Did you ever try to drive without a rear view mirror? What about driving with one of your side view mirrors sadly dangling from the doorframe? Or, have you had the experience of driving with an annoying crack in your front windshield or with your rear windshield covered with fog?
Over the years, I’ve had all of these experiences. (I remember, especially, the time when a certain family member dislodged the driver’s side view mirror while backing out of the garage, and then proceeded to blow a hole in the tire while driving in reverse over it—not recommended!)
None of these problems with windshields and mirrors are beneficial and, while they can be repaired, they are often costly and dangerous. They create unsafe driving conditions because while a good driver spends the majority of time looking ahead, he or she also has to look to either side and observe what’s coming up from behind.
And that’s what leadership is: spending some time understanding your organization’s past, being aware of what other organizations on either side of you are doing now, and primarily leading confidently and safely to the next destination.
If you’re a leader, ask yourself:
- How much energy do you spend mired in your organization’s past?
- How much time do you worry about what others to the right or left of you are saying?
- How much effort do you give to achieving your next big goal?

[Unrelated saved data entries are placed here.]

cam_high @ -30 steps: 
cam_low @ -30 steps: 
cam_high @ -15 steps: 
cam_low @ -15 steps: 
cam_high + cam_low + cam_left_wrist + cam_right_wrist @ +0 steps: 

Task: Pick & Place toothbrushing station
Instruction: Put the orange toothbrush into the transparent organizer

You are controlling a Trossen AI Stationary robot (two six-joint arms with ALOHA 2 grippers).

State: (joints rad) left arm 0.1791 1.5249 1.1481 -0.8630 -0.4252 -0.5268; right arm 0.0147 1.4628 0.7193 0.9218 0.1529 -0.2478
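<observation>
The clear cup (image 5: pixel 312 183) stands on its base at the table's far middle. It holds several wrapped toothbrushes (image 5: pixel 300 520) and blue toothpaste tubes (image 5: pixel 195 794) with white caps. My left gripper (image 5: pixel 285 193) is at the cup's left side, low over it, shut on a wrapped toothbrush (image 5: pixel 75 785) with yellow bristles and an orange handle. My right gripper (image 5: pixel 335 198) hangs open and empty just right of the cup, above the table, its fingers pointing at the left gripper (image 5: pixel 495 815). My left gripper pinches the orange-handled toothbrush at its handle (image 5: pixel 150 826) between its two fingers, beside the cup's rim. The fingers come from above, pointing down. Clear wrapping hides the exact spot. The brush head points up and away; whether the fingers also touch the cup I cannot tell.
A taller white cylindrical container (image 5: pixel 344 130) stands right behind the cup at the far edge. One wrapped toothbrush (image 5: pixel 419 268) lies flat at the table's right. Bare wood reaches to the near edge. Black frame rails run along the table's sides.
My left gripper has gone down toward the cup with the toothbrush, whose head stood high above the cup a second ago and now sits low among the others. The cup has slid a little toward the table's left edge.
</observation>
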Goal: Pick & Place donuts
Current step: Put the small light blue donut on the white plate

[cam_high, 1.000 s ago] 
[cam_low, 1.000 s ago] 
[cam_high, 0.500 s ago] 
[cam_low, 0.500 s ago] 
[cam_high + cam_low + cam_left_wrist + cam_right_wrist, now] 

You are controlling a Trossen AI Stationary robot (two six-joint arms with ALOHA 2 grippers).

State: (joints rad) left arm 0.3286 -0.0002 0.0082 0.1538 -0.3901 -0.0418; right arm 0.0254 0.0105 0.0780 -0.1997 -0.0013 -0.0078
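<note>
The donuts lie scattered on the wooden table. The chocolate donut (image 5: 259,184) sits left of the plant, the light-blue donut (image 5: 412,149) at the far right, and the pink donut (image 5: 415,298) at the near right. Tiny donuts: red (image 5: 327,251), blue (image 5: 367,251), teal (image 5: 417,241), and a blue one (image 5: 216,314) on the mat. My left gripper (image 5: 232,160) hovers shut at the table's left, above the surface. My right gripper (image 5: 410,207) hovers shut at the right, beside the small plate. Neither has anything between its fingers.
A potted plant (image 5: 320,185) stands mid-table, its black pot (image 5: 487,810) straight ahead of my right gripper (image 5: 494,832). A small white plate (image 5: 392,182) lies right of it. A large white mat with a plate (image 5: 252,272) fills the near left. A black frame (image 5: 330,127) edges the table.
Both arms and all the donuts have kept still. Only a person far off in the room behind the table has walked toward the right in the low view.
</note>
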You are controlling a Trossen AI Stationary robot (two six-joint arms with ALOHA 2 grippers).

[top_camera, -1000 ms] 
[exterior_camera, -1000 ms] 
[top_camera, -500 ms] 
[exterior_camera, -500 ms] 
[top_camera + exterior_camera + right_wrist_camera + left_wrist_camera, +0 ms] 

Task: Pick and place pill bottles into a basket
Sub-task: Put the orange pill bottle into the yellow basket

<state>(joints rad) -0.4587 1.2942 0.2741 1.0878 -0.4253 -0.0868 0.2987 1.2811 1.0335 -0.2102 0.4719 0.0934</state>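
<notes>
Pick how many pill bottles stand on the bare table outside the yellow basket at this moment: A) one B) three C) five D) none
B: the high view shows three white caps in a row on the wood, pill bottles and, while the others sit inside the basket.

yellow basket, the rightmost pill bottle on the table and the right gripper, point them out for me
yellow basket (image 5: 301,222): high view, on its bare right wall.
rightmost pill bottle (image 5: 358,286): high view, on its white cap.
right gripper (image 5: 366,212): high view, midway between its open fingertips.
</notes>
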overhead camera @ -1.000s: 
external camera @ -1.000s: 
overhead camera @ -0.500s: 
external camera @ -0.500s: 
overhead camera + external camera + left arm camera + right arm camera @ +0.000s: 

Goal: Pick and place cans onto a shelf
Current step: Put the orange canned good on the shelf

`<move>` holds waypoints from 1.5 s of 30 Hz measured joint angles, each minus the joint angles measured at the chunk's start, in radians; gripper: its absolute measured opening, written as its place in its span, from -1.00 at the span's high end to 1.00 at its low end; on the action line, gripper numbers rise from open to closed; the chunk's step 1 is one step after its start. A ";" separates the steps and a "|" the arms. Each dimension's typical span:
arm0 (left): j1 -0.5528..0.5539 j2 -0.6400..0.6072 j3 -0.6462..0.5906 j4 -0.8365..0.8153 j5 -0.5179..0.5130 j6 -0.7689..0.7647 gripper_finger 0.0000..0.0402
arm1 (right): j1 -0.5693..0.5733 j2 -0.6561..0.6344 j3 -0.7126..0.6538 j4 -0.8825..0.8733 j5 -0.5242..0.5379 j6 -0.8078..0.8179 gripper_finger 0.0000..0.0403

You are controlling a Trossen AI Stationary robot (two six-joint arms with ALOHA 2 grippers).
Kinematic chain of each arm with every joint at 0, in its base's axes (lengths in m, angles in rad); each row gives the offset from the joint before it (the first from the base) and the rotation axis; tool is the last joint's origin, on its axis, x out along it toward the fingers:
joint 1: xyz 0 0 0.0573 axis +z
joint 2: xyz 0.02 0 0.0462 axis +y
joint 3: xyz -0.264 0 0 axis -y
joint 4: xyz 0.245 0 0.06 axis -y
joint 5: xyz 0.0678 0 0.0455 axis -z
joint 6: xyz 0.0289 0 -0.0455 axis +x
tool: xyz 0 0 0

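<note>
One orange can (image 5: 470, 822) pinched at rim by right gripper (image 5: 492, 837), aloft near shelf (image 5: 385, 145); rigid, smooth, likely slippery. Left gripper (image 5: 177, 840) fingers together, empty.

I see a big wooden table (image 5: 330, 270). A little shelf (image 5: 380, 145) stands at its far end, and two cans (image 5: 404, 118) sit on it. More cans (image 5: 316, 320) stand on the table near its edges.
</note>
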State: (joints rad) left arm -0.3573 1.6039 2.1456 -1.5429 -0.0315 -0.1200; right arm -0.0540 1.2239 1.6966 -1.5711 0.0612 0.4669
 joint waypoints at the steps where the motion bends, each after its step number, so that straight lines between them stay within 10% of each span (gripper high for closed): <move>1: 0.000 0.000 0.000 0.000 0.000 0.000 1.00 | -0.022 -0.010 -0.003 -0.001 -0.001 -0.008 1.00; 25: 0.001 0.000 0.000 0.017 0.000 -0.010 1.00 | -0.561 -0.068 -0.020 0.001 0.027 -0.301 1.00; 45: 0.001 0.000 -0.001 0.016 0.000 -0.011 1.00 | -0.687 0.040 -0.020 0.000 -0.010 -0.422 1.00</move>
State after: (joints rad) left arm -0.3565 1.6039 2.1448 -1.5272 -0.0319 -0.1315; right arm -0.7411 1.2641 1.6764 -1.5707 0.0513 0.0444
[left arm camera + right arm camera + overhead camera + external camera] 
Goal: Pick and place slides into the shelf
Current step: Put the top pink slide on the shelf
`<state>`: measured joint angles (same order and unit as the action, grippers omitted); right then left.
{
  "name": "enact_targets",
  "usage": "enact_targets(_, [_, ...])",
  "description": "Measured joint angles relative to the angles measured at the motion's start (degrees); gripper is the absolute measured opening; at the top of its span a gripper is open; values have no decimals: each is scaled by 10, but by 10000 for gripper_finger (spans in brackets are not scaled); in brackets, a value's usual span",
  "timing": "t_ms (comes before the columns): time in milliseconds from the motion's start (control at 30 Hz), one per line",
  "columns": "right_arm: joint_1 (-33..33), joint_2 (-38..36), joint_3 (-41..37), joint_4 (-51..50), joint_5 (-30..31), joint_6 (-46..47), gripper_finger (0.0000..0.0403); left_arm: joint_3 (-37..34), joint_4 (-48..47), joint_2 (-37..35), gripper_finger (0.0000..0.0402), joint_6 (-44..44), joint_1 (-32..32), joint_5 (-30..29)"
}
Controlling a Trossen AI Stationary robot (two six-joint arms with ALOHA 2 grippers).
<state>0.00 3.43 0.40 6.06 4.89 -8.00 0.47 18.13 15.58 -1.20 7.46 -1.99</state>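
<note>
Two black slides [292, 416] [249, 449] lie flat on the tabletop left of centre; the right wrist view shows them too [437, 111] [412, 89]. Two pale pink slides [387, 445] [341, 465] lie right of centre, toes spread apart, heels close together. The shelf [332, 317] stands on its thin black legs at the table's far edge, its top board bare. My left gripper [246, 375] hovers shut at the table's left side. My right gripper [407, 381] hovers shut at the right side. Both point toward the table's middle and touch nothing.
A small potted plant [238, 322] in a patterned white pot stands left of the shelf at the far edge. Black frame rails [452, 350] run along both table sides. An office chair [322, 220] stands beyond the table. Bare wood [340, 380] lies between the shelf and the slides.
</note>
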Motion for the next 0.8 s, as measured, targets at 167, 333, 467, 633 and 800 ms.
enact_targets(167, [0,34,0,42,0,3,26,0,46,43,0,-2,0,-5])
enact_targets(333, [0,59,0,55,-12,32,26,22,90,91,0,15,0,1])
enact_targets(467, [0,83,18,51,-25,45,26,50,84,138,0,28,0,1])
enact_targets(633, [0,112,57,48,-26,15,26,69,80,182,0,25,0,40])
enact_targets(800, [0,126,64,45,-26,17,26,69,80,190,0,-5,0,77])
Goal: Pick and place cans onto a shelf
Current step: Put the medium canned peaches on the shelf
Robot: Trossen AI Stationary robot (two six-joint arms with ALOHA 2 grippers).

Within the Jewish community, we need fewer leaders who spend time reliving a past that is not returning. We need fewer leaders who move too timidly because they are concerned about what those around them will say if they take a new route. We need leaders who, while sensitive to hindsight and peripheral vision, know that their primary task is to look ahead and give confidence to those whom they lead to do so as well.
We are the Biblical Abraham and Sarah’s spiritual heirs, whom God commanded lekh lekhah–journey forth. We can draw upon their courage and confidently move ahead into the future, even if we don’t have complete knowledge of where we are going. That’s what faith is ultimately about. Like Abraham, authentic leaders look ahead.